Hasbro’s Transformers, based on the storyline about sentient, living autonomous robots, made such an impression that He dreamt of creating products to meld technology with mobility. It was a dream that took him through a degree in computer science, followed by an early stab at entrepreneurship as co-founder of the Java-based internet browser UCWeb, culminating in today’s trading debut of his eponymous electric car brand Xpeng in Hong Kong.

“The future of mobility is vehicles integrated with robotic science” and artificial intelligence, He said in an interview with South China Morning Post via a video link from Guangzhou, where Xpeng is based. “The number of hours that people spend in the vehicle will only increase, just as they currently spend four to five hours every day on their smartphones. The implications of such [usage] scenarios are tremendous, encompassing transport, technology and finance.”

There is probably no better place on Earth for He to realise his dream than China, which surpassed the United States in 2009 as the world’s largest market for vehicles powered by internal combustion engines (ICEs). More recently, Chinese car owners have begun to embrace electric cars, a growth that may see three of every five new cars on the nation’s roads being powered by electricity by 2030, according to UBS’ forecast.

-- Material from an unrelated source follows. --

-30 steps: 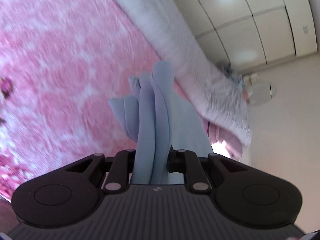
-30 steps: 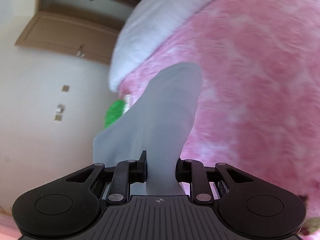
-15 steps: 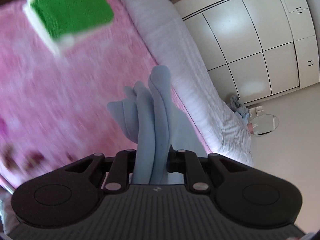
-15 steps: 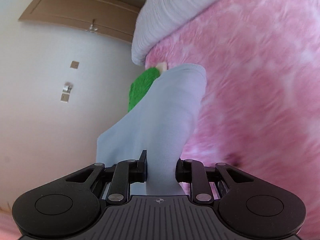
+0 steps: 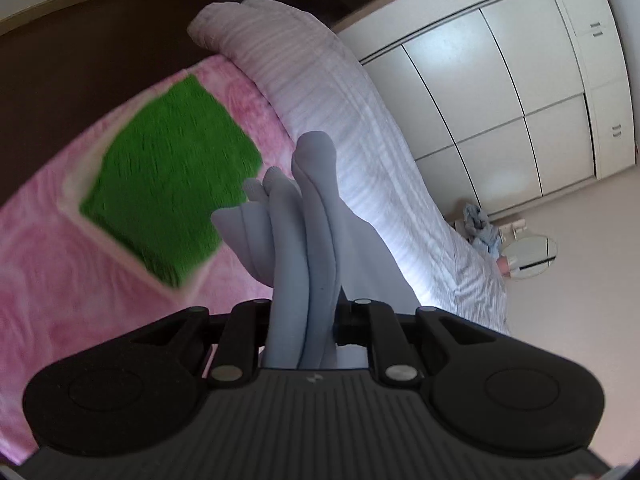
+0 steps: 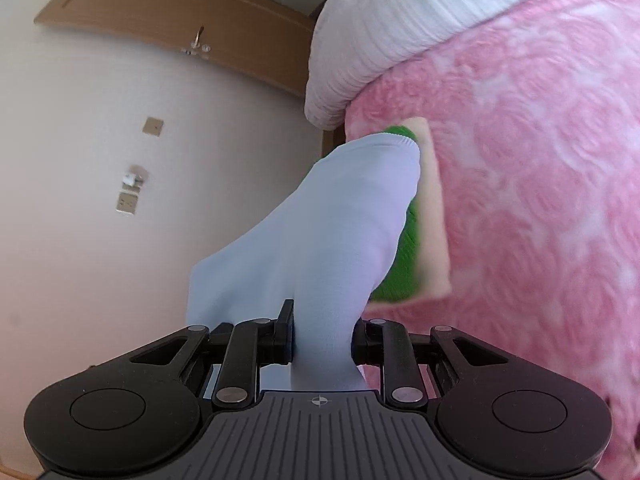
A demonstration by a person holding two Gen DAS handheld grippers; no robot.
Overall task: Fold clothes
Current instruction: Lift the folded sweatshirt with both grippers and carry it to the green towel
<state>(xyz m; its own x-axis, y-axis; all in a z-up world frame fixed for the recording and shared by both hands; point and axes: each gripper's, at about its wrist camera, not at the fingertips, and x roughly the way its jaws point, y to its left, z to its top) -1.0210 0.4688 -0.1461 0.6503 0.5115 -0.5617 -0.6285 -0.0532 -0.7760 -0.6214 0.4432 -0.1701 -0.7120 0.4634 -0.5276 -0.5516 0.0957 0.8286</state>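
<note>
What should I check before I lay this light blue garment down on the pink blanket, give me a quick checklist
1. Left tongs gripping the light blue garment: ok, bunched folds are pinched between them.
2. Right tongs gripping the same garment: ok, a flatter layer with a hemmed edge is clamped.
3. Garment smooth between the two grips: cannot tell, neither view shows the span between them.
4. Landing spot free: not ok, the folded green item lies on the pink blanket right ahead.
5. Grey striped duvet clear of the drop zone: ok, it lies along the blanket's edge, beyond the green item.
</note>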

He Xiaopeng, founder and chief executive of his eponymous electric car maker Xpeng, at the launch of the company’s first model, the all-electric G3 crossover vehicle, on March 7, 2019. Photo: Handout
He Xiaopeng, founder and chief executive of his eponymous electric car maker Xpeng, at the launch of the company’s first model, the all-electric G3 crossover vehicle, on March 7, 2019. Photo: Handout
To finance his dream, He needed a lot of capital. With private equity funding from such backers as Xiaomi’s founder Lei Jun, Primavera Capital and his former employer Alibaba Group Holding, He raised HK$14 billion (US$1.8 billion) in a second primary listing in Hong Kong, less than 12 months after a US$1.72 billion initial public offering and a US$2.48 billion top-up sale in New York.